Knight-Swift Transportation cut earnings expectations by 58% for the first half of the year on Wednesday, citing an oversupplied truck market, poor weather in January and a tough start to bid season.
The company said adjusted earnings per share for the first quarter will range between 11 and 12 cents compared to a 39-cent outlook (at the midpoint of the guidance range) provided in late January. It is calling for adjusted EPS of 26 to 30 cents in the second quarter versus the previous 55-cent expectation (at the midpoint of the range).
Knight-Swift’s (NYSE: KNX) new outlook for the first quarter includes an 8-cent-per-share loss associated with the shutdown of its third-party insurance business. That unit brokered liability coverage to small carriers. It struggled to collect premiums and endured unfavorable claims developments in recent quarters. In total, it lost $125 million last year, $72 million in the fourth quarter alone.
Shortly after the company announced it was shuttering the insurance business, CEO Dave Jackson stepped down.

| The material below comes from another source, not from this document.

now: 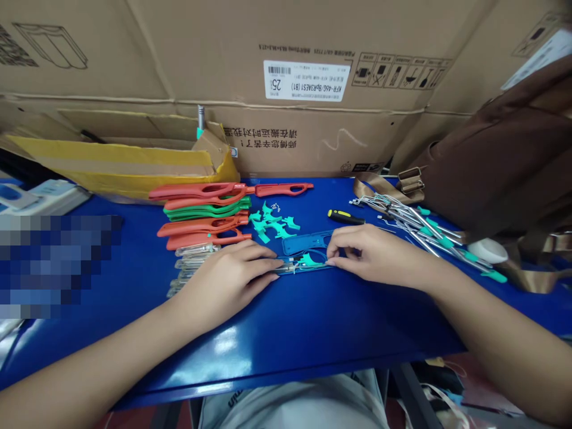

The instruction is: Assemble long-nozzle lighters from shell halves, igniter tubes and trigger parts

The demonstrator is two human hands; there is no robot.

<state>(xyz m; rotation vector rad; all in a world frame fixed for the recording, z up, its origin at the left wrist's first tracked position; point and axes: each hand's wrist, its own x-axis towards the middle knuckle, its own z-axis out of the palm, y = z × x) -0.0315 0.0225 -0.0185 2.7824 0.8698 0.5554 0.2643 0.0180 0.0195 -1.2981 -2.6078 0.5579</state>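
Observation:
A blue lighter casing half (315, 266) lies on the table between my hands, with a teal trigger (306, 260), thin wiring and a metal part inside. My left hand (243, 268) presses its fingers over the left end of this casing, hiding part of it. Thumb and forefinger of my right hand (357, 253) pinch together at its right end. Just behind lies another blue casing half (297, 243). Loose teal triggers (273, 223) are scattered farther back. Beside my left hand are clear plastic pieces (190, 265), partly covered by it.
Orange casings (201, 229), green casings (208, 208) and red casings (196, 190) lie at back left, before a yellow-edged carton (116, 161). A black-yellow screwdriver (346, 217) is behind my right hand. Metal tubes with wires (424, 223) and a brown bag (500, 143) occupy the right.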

Analysts will likely add back the 8-cent hit to Knight-Swift’s first-quarter result as the insurance unit is being disposed. That puts adjusted EPS at 19 to 20 cents for the quarter, compared to the current consensus estimate of 29 cents.
The consensus estimate for the second quarter was 48 cents on Tuesday.
Knight-Swift said it has had to put more equipment in the spot market as it has walked away from some contractual freight.
“The early part of the bid season led to greater than expected pressure on freight rates as some shippers are still trying to push rates down further. In some cases, we have lost contractual volumes because we were not willing to commit to further concessions on what we view as unsustainable contractual rates,” a news release said.
Running more equipment in the spot market offers no rescue. Depressed spot rates are also weighing on total revenue per mile, and absent contractual commitments, equipment utilization metrics have moved lower. However, the company believes this is the best course as it positions the capacity to quickly react to any positive inflection.
It is forecasting a mid-90% operating ratio for the legacy TL business in the second quarter, with the acquired U.S. Xpress fleet seeing break-even results.
Chart: (SONAR: NTIL.USA). The National Truckload Index (linehaul only – NTIL) is based on an average of booked spot dry van loads from 250,000 lanes. The NTIL is a seven-day moving average of linehaul spot rates excluding fuel. To learn more about FreightWaves SONAR, click here.
The logistics business is not only suffering from unfavorable demand and yield dynamics, but also as the company has “diverted loads to the asset division to partially offset the contractual volume losses.” The logistics unit is expected to see 10% to 15% year-over-year (y/y) revenue growth due to the U.S. Xpress acquisition and an OR in the mid-90% range during the second quarter.
The segment posted a 93.1% OR in the fourth quarter.
The release said its less-than-truckload unit continues to see y/y volume and yield growth, but operating income will be worse than expected due to its geographic concentration in regions most impacted by winter storms. It noted LTL volumes “normalized into March and April.”
The second-quarter call for LTL is y/y revenue growth of 10% to 15% and a flat OR. (2023 second-quarter OR was 85.1%.)
Knight-Swift’s intermodal business is “approaching breakeven during the quarter with revenues down slightly year-over-year.”
The update comes one day after a big earnings miss from multimodal provider J.B. Hunt Transport Services (NASDAQ: JBHT). A tough bid season and elevated costs associated with carrying excess capacity to meet future demand were to blame for the miss.
Shares of KNX were off 4.6% at 10:21 a.m. EDT on Tuesday while shares of JBHT were down 7.6%. The S&P 500 was up 0.1% at the time.